Diário – E qual a solução que se tem em vista?
Edileuza – O que ocorre é que a carne brasileira quando entra na França é submetida a um novo regime de inspeção sanitária e era essa a razão alegada para a não exportação pela Guiana Francesa. Só que no contexto da construção da ponte nós já estávamos estabelecendo postos de fiscalização sanitária, fitossanitária, com a Anvisa do nosso lado e com o órgão correspondente do lado francês.

Diário – Ou seja, uma luz no fim do túnel já é possível se observar no quesito trocas comerciais?
Edileuza – À luz dessa minha ponderação, ficamos de verificar a possibilidade de instalação do lado francês, na Guiana, de um posto de fiscalização sanitária nos mesmos moldes daquele da França que faz a análise dos produtos agropecuários brasileiros que são exportados para a França.
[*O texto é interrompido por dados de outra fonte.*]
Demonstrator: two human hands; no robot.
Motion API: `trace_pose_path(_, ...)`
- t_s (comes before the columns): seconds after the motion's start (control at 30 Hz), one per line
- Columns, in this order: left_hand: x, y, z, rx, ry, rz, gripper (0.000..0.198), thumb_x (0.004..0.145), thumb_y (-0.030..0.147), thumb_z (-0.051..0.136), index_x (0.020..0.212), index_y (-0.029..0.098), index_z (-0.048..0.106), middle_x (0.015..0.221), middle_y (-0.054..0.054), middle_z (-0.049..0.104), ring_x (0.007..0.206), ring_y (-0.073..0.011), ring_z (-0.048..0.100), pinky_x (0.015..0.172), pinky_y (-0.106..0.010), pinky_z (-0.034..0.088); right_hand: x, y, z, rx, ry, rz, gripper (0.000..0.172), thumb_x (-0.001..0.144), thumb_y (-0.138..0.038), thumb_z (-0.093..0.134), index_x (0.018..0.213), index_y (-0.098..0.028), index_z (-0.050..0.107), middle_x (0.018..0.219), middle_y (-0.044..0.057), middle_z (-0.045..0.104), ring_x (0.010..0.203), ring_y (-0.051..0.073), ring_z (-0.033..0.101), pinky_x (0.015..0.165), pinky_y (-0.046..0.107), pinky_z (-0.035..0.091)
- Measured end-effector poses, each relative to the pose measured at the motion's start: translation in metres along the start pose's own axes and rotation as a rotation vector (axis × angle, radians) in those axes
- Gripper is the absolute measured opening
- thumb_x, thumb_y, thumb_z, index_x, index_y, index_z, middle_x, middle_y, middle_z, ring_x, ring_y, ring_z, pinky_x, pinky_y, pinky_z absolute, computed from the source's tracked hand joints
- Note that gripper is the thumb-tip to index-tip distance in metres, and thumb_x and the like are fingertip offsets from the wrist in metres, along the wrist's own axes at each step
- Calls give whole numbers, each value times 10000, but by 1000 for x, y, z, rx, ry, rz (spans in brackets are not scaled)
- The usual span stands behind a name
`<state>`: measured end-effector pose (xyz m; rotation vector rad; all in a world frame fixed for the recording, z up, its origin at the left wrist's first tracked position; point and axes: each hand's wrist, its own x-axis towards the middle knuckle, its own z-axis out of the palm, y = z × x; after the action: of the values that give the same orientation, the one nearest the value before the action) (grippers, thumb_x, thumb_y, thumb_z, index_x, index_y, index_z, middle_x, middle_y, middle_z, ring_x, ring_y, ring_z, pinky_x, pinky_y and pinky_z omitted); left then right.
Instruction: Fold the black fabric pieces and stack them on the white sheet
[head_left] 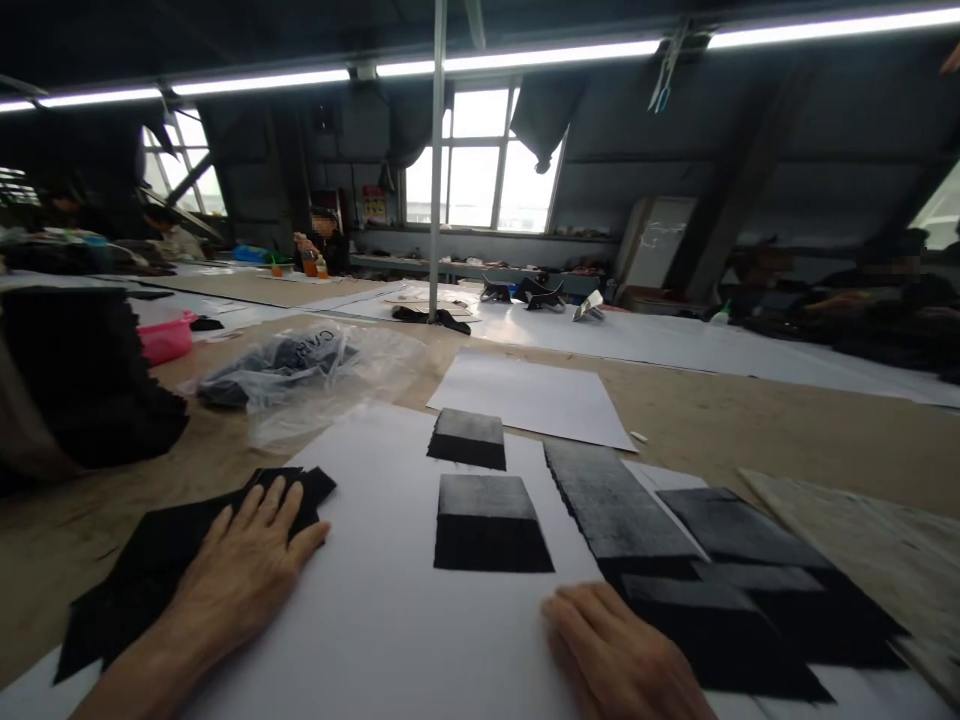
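Observation:
My left hand point(247, 560) lies flat with its fingers spread on a pile of black fabric pieces point(142, 570) at the left. A large white sheet point(390, 620) is spread in front of me. My right hand point(615, 650) rests on this sheet, its fingers curled and together; whatever they hold, if anything, is hidden. Two black pieces, a small one point(467, 440) and a larger one point(491, 535), lie apart on the sheet, each with a greyish upper band. To the right of them, a long black piece point(615, 500) and several other black pieces point(727, 640) overlap.
A clear plastic bag point(337, 370) with dark contents stands behind the sheet, near a pink basin point(165, 338) and a large black roll-like bundle point(82, 380). Another white sheet point(525, 395) lies ahead. A metal pole point(436, 170) rises from the table. People sit farther back.

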<state>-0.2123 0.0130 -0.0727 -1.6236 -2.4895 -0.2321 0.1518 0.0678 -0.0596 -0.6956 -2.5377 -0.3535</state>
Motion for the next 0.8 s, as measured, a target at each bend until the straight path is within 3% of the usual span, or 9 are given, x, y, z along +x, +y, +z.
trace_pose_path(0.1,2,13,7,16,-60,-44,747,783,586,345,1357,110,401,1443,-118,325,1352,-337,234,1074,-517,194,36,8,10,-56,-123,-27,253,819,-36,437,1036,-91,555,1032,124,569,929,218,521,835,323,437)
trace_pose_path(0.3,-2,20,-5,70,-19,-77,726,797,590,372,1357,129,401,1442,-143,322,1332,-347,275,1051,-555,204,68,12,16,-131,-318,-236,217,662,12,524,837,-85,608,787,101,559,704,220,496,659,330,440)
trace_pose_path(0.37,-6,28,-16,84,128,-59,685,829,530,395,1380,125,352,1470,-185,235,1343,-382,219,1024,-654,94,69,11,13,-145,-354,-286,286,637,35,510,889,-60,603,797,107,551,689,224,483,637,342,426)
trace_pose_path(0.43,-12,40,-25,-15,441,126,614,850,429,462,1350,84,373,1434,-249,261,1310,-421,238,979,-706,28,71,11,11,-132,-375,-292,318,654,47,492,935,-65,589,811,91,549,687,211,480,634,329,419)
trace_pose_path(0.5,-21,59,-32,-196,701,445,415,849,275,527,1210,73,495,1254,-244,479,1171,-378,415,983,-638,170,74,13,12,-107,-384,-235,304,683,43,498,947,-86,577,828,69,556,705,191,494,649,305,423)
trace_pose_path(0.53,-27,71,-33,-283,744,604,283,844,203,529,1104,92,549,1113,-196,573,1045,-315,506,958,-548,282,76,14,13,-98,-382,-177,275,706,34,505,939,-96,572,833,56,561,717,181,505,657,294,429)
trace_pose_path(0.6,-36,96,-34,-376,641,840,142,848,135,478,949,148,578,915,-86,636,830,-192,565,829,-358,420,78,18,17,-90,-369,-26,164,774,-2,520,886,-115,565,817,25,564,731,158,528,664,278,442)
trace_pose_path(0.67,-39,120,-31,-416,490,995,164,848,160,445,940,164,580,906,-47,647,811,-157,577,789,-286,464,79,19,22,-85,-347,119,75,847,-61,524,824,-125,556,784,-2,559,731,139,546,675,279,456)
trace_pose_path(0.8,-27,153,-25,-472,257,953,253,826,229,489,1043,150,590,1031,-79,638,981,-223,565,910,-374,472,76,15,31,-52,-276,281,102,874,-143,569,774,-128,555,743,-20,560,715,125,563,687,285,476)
Com isso, abre-se uma porta, uma nova passagem de entrada para a França e também para a União Europeia.

Diário – Para uma diplomata de carreira como a senhora, como é atuar e certamente trocar informações com colegas a respeito de um caso tão emblemático quanto esse do Amapá e a Guiana Francesa, afinal para a construção da ponte foram necessários muitos outros trabalhos diante dos desdobramentos de legislações diferentes e tantas outras peculiaridades?
Edileuza – Esse aspecto que você mencionou da relação do Brasil com a França é apenas um item da nossa relação com a França, que vai da mosca da carambola à questão de marcos de fronteira, além de questões de saúde, educação, de segurança, isso só para falar no dossiê transfronteiriço. Com a França continental temos relações antigas, consolidadas, mas que passam por constantes revisões, pelo desenvolvimento dos dois países. O Brasil hoje para a França é um parceiro de extraordinária importância, pois a economia brasileira já é praticamente do mesmo tamanho da economia francesa, sendo que o Brasil tem um espaço de crescimento ainda extraordinário enquanto que a França já cresceu praticamente tudo o que podia crescer e para manter taxas de crescimento terá que fazer muitos esforços.

Diário – Os problemas registrados com brasileiros que teriam sofrido maus tratos em território francês deram que contribuição para que se chegue a um termo e que fatos dessa natureza, de violações dos direitos humanos nunca mais se repitam?
Edileuza – A proteção aos brasileiros no exterior é uma prioridade da política externa brasileira e nesse sentido nós ampliamos consideravelmente a nossa rede de repartições consulares no exterior. No caso específico da Guiana Francesa, nós já temos uma repartição consular e designamos para ela um agente policial para trabalhar em estreita cooperação com o lado francês na solução de problemas envolvendo brasileiros. Estamos negociando com a França um acordo de cooperação na área de imigração onde nós vamos instituir um grupo de trabalho entre autoridades do Brasil e da França para discutir os problemas específicos de brasileiros com dificuldades em situação irregular na França e também no território da Guiana Francesa. Estamos avançando consideravelmente no encaminhamento de todas essas soluções sempre tendo presente que a proteção dos direitos dos brasileiros e a assistência a eles no exterior são uma prioridade absoluta da política externa brasileira.

Perfil…
Entrevistado. A embaixadora Maria Edileuza Fontenele Reis, do Ministério das Relações Exteriores, o Itamaraty, é natural de Fortaleza (CE), decidiu ingressar na diplomacia ao completar o curso de Jornalismo, daí inscrever-se no Instituto Rio Branco, único no país na formação de diplomatas. A carreira é sua maior realização profissional. É autora de um tratado importante sobre os brasileiros no Japão, publicado em edição trilíngue (Português, Inglês, Japonês), que condensa o que se sabe sobre os nossos patrícios que vão ganhar a vida no país asiático, obra referência internacional. Casada com o colega Fernando Reis, formam o primeiro casal de embaixadores na história do Ministério das Relações Exteriores do Brasil.